In it Reply, CVC reiterates its argument that P1 does not disclose a codon-optimized Cas9 species and that their allowed claims depend on arguments made in ex parte prosecution that eukaryotic CRISPR was dependent on such species and that codon-optimization was unpredictable. Thus, CVC continues to contend, failure to describe a codon-optimized Cas9 protein is fatal to ToolGen's priority claim. And, according to CVC, ToolGen did not rebut these arguments in its Opposition and thus the Board should grant CVC's motion and deny ToolGen priority benefit to its P1 provisional application.

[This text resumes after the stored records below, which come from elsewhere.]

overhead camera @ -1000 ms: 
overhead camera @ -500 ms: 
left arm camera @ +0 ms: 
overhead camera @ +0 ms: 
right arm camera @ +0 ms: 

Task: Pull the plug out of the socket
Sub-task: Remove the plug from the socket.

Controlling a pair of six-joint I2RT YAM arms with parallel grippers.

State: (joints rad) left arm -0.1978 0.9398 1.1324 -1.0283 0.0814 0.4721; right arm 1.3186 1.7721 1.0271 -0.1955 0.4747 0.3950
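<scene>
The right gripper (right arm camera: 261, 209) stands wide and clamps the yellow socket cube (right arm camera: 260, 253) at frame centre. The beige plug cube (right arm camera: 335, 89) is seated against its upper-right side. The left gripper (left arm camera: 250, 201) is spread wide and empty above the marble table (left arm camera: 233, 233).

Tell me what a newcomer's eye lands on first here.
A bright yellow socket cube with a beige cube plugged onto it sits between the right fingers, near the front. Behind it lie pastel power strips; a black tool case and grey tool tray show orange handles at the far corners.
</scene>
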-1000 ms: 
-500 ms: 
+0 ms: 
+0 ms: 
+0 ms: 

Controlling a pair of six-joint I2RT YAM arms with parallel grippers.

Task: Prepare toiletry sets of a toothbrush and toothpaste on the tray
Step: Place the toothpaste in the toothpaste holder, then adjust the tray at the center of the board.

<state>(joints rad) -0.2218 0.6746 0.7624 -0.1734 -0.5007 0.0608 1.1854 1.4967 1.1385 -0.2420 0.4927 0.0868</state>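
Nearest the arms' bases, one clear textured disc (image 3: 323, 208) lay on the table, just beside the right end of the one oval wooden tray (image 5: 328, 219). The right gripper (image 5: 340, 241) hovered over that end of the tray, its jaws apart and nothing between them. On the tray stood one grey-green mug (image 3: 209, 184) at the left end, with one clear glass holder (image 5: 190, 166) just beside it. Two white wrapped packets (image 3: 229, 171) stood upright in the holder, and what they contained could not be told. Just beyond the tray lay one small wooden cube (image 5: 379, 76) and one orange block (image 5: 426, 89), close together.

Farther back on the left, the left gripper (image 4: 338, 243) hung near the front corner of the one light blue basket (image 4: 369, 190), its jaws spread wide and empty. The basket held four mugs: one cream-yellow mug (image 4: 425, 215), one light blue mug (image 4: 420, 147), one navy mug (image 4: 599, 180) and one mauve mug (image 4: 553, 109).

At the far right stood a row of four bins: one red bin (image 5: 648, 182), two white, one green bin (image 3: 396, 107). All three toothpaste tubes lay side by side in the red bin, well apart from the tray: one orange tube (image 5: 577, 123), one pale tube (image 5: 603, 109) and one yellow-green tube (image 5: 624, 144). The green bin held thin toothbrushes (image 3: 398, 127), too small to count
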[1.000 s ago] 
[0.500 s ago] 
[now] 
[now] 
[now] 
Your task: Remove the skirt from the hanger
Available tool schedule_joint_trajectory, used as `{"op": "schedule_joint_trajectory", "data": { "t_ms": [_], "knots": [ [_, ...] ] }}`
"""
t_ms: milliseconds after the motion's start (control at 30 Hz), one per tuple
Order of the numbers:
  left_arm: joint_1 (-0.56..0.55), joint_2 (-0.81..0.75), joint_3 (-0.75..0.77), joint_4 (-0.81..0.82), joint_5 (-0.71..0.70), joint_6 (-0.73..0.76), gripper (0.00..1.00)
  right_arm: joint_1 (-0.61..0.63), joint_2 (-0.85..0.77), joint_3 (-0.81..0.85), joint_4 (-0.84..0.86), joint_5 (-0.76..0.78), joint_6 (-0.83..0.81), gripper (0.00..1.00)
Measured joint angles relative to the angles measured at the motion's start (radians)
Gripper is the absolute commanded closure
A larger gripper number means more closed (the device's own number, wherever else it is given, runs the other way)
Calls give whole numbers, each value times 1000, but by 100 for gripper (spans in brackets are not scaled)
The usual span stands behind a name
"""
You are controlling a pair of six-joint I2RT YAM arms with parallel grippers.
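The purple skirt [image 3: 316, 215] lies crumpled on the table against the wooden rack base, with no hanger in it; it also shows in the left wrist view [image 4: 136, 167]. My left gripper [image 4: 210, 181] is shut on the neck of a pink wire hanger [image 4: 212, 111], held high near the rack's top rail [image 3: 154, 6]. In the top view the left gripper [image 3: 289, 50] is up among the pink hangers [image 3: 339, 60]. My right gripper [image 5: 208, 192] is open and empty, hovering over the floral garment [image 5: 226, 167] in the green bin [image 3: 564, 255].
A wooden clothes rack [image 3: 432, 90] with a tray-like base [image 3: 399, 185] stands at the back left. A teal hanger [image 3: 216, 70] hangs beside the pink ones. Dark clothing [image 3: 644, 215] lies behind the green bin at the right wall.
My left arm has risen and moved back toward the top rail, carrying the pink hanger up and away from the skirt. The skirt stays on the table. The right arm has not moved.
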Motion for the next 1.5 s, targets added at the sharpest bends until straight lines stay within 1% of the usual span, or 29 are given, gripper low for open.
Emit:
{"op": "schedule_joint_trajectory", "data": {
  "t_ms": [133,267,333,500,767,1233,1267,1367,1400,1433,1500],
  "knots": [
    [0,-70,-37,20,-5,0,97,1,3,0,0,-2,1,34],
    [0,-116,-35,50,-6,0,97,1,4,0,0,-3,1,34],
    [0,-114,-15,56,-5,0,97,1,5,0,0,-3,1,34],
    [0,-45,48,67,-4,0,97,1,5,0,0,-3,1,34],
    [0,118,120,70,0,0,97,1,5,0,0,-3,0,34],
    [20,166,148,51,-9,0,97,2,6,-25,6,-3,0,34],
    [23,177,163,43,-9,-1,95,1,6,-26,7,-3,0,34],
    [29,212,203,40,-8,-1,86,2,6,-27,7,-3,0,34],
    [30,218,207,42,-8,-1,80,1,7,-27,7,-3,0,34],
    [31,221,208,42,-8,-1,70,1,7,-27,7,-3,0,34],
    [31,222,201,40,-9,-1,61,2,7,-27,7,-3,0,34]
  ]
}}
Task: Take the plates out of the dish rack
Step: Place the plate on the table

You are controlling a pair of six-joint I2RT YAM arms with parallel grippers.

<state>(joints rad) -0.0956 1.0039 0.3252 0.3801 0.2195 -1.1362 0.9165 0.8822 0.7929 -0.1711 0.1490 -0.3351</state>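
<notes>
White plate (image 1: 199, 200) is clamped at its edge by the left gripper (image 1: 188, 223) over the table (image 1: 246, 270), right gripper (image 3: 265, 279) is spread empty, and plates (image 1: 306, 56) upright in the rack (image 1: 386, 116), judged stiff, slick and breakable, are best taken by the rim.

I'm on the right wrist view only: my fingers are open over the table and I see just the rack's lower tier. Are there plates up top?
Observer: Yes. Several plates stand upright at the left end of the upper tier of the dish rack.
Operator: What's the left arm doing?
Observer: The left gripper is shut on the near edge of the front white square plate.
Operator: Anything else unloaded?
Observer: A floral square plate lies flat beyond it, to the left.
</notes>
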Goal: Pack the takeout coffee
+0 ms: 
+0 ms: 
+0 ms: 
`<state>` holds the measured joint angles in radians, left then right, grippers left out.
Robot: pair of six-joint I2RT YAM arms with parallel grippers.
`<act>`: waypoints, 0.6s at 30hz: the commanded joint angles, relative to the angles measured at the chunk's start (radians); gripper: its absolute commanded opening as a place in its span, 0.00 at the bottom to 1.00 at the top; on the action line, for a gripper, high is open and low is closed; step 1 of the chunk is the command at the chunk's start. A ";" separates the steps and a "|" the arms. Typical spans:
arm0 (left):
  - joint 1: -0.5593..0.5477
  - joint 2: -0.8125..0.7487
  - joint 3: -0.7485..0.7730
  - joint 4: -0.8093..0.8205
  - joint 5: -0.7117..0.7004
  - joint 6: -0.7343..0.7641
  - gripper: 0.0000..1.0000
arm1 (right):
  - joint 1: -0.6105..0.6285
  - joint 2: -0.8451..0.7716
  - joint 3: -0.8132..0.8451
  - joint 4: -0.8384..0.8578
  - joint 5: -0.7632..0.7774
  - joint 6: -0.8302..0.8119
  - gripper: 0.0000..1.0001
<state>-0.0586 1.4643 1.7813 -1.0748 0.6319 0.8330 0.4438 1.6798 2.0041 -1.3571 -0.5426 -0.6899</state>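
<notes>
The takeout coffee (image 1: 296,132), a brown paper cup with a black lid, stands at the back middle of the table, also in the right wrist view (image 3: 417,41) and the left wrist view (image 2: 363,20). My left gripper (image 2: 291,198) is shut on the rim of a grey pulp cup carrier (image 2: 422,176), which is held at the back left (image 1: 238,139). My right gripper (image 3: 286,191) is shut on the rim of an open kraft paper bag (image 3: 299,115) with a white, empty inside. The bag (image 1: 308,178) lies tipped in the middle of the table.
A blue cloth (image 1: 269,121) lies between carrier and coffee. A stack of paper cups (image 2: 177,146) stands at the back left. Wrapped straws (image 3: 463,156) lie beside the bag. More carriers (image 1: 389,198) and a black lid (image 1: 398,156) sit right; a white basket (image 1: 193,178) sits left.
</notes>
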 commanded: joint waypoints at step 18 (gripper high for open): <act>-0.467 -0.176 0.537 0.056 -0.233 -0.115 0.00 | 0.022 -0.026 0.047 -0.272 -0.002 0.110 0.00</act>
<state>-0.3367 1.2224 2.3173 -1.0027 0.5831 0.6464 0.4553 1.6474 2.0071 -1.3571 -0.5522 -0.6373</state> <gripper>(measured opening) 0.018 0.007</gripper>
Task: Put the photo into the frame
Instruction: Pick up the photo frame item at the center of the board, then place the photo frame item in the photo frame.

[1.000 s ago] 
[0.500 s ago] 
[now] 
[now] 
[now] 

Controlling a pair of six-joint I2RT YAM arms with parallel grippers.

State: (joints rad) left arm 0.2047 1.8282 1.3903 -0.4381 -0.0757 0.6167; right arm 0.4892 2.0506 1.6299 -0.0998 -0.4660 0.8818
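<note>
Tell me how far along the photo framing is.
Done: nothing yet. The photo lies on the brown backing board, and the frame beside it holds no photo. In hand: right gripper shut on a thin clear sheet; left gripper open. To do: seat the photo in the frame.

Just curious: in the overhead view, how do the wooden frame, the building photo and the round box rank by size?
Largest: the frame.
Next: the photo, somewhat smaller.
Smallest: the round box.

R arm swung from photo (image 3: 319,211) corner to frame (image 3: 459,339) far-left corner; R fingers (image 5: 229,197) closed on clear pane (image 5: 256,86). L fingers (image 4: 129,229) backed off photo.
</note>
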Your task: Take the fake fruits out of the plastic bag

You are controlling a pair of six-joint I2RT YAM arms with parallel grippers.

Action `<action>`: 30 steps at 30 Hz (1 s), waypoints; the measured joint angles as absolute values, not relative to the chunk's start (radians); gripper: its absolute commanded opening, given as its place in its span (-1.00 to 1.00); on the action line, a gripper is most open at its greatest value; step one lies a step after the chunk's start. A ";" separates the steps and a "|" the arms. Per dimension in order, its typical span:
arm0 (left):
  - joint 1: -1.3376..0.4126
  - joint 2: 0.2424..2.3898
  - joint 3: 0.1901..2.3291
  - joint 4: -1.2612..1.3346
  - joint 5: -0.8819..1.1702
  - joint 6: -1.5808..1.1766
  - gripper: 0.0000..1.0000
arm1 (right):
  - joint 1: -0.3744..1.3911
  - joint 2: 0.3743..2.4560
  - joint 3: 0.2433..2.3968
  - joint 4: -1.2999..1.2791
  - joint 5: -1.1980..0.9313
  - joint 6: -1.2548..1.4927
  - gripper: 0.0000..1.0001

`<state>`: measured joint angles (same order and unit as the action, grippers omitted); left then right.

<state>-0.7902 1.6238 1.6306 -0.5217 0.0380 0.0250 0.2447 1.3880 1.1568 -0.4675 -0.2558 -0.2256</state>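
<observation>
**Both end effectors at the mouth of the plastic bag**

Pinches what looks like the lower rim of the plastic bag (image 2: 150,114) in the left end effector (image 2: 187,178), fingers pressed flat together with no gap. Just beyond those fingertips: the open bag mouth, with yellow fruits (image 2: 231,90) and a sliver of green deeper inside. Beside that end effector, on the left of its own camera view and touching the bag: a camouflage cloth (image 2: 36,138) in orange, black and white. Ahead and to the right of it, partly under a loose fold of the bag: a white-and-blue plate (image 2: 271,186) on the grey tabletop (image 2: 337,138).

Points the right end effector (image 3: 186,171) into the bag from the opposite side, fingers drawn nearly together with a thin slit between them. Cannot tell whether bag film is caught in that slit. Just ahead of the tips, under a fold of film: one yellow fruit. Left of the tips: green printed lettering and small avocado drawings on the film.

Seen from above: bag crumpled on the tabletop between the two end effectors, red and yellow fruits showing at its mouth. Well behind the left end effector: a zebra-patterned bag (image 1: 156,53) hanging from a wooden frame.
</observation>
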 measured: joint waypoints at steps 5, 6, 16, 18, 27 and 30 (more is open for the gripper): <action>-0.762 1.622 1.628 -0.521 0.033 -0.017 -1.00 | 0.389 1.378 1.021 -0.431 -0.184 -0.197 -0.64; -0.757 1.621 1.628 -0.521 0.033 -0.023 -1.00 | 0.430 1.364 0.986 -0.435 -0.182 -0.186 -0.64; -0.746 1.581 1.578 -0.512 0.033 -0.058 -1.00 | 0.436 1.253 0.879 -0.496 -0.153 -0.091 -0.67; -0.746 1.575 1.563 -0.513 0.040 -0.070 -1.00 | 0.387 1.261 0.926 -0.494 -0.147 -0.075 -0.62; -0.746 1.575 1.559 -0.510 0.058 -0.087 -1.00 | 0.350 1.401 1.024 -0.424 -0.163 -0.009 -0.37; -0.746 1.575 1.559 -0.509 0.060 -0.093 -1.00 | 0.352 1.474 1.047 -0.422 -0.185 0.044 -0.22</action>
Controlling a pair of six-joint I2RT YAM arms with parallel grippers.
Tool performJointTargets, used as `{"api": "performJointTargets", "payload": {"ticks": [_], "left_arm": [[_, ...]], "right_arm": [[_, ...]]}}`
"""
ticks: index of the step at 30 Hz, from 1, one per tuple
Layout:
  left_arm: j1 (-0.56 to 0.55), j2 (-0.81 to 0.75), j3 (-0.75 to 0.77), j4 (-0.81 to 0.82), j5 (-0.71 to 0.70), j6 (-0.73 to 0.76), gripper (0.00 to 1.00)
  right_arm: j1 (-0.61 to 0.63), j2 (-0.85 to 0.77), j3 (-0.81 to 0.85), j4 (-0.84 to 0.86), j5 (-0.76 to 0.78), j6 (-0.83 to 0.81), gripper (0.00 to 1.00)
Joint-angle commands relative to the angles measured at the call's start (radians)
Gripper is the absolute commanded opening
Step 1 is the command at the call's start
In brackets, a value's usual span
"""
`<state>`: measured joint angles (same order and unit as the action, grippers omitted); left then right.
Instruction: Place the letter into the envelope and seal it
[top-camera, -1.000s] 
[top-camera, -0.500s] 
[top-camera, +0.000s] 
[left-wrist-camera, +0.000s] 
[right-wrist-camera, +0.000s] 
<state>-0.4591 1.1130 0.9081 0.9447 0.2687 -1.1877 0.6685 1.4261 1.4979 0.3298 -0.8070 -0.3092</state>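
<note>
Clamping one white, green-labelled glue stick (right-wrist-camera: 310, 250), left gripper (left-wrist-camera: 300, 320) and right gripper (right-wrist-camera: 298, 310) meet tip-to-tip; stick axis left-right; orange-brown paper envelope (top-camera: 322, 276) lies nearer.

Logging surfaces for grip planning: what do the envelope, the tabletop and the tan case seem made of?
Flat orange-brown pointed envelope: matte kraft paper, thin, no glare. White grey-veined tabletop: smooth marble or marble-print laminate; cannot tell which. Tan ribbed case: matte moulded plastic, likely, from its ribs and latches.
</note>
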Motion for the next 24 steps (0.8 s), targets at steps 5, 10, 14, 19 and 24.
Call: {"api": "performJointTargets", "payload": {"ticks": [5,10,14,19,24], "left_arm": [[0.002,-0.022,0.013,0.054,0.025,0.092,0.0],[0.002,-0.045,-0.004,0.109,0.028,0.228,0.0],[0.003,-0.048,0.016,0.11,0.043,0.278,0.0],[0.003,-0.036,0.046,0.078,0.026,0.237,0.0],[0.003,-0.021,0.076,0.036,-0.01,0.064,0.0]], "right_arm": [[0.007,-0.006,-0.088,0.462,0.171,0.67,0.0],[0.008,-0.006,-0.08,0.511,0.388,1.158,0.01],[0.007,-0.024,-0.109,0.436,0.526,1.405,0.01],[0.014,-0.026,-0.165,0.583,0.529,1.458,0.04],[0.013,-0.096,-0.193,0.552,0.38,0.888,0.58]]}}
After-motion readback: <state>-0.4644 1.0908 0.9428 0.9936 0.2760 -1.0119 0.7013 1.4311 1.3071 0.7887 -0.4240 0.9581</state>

The brief recaps the legal and evidentiary bases for its arguments, done in the explicatory pattern the interference rules require, selecting quotes from ToolGen's prosecution history that support its arguments and rhetorical flourishes seeming intended to impugn (regarding a ToolGen argument as "an attempt to sow confusion"; "attempts to sidestep the issue"). Of note is CVC's argument that purports to resolve (in its favor) the differing provenance of the "secret sauce" issue with regard to codon-optimized Cas9 ("it is undisputed that during this exchange ToolGen distinguished its claimed invention from the prior art based on codon optimization being required"). The core of CVC's argument, repeated in various incarnations throughout its Reply, is that:
Even if a POSA understood, as ToolGen argues, "reconstituting a nucleic acid sequence using a codon usage table to be codon optimization" or that codon optimization was a routine technique, P1 would at most teach that a Cas9 nucleic acid could be codon optimized. . . . But, in view of ToolGen's unpredictability assertions, a POSA would still be in the dark as to the identity of which codon-optimized nucleic acid sequence of the myriad different sequences would express a functional Cas9. Thus, to be accorded benefit, P1 must describe the specific codon-optimized nucleic acid sequence(s) that would express a functional Cas9. . . . P1 fails to do that [citations to the record omitted].
Finally, even the existence of working examples of CRISPR in a eukaryotic cell is not enough, according to CVC, who state "ToolGen's second argument that its P1 describes a codon-optimized Cas9 because it includes working examples is wrong as a matter of law. . . . 'Proof of a reduction to practice' does not salvage an application that does not otherwise 'describe or identify the invention,'" citing In re Alonso, 545 F.3d 1015, 1021 (Fed. Cir. 2008), according to CVC.